By Liam Carroll
Analysts of Turkish politics have identified the Prime Minister, Recip Tayyip Erdogan and his Justice and Development Party (AKP) government as a potential casualty if the Turkish-Kurdish conflict seriously escalates any time soon. In this light, Prime Minister Erdogan's threats to take military action in Iraq against the PKK should be understood as an attempt to avoid military action in Iraq, rather than as a serious desire to instigate it. In times of great tension, all is not always what it seems, and if ever there were a field in which perceptions can out maneuver realities, it is surely politics.
To understand who benefits from war it is quite often necessary to understand the political dynamics of a situation and how they might change in the event of conflict.
There is a general consensus that an escalation of violence in the current scenario would increase divisions between Turks and Kurds in Turkey and restore the role of the military to its preeminent place as defender of the nation's security. To be sure, the military has been suffering a declining role in the Turkish government recently due to constitutional changes being made by Erdogan and the AKP.
Recently the military also suffered a humiliating defeat over the selection of a conscientious Muslim President, whom they opposed. When the AKP held an election over the issue they won convincingly, increasing their share of the vote to 47%, over the old secularist elite and their military colleagues. The treasured secular nation of the Turkish nationalists, as founded by the revered patriarch Kemal Ataturk, was thought to be under threat from this new popular party, some of whom, including Erdogan and the new President, have Islamist origins.
The AKP are also avowed Europhiles and advocate improving human rights and granting the Kurds unprecedented cultural recognition.
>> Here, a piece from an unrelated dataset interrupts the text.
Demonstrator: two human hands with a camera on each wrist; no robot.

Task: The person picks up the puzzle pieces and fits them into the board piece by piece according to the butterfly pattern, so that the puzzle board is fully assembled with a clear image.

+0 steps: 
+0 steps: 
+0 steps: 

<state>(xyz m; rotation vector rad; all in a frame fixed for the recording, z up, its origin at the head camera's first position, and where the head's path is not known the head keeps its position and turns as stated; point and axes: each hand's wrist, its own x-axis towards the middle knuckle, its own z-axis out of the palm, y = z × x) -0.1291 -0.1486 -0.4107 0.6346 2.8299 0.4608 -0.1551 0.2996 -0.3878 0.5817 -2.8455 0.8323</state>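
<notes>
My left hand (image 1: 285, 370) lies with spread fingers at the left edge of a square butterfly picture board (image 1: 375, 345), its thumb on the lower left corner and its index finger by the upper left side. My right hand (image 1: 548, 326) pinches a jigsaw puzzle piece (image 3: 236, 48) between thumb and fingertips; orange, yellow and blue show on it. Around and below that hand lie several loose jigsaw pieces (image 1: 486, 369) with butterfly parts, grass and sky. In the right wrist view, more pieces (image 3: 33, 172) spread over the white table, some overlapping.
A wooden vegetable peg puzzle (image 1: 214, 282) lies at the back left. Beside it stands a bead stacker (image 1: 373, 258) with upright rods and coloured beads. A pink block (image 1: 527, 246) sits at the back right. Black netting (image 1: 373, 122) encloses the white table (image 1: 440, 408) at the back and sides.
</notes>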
Yasar Buyukanit however, who is chief of the armed forces, is deeply skeptical about the European Union which he believes supports Kurdish nationalism and a continued subordination of the military to civilian rule. The very same Buyukanit also made cryptic references to "crafty plans" to "destroy the gains of modernity" in the wake of the struggle over the presidency.
The success of the AKP has been built partly on their ability to respond to the needs of the majority population by improving Turkey's economy and developing poorer districts and supporting the rural workers who have migrated to the cities.
This popularity has also been replicated in Kurdish provinces where the AKP won over 50% of the vote. By contrast the PKK performed poorly in the heart of their recruiting territory. In these poorer southeastern provinces the AKP government has boosted its popularity by extending free health care and schoolbooks. It is also thought that Prime Minister Erdogan believes in solving the Kurdish problem peacefully and through the recognition of ethnic Kurdish identity. The PKK may also have lost votes from the fact that they are a secular organisation, whereas most Kurds are in fact Muslims, like the AKP.
Prime Minister Erdogan and the AKP have built a new political constituency in Turkey based on subordination of the military, improved rights for Kurds and economic liberalization that has brought prosperity to those outside the traditional political elite. A Turkish analyst, writing in the New York Review of Books on 27 September, welcomed these changes but pointed out that both the PKK and the Turkish military are loosing important political ground to Prime Minister Erdogan and the AKP. The writer goes on to point out the PKK might try to increase its attacks on the security forces in the hope that the reaction from the military might help radicalize normal Kurds, who are otherwise fed up with the war.
The same writer, and others also see the Turkish military as being potential beneficiaries from an escalation in fighting. This view stems from the belief that a major conflict would end Turkey's chances of EU accession, return the military to its traditional role as defender of the nation's security, and undermine Kurdish support for the ruling AKP and the Prime Minister, Erdogan.
In this situation Erdogan may well know that to authorize a major military campaign abroad could well undermine his support at home. Alternatively if he fails to take military action, then the military might have an excuse to remove him, as others have been removed before. It is a great irony that militants from behind opposing battle lines can sometimes work together to achieve the same end; in this case the perpetrators may be but a handful, but the list of casualties could be huge, including Turkish democracy.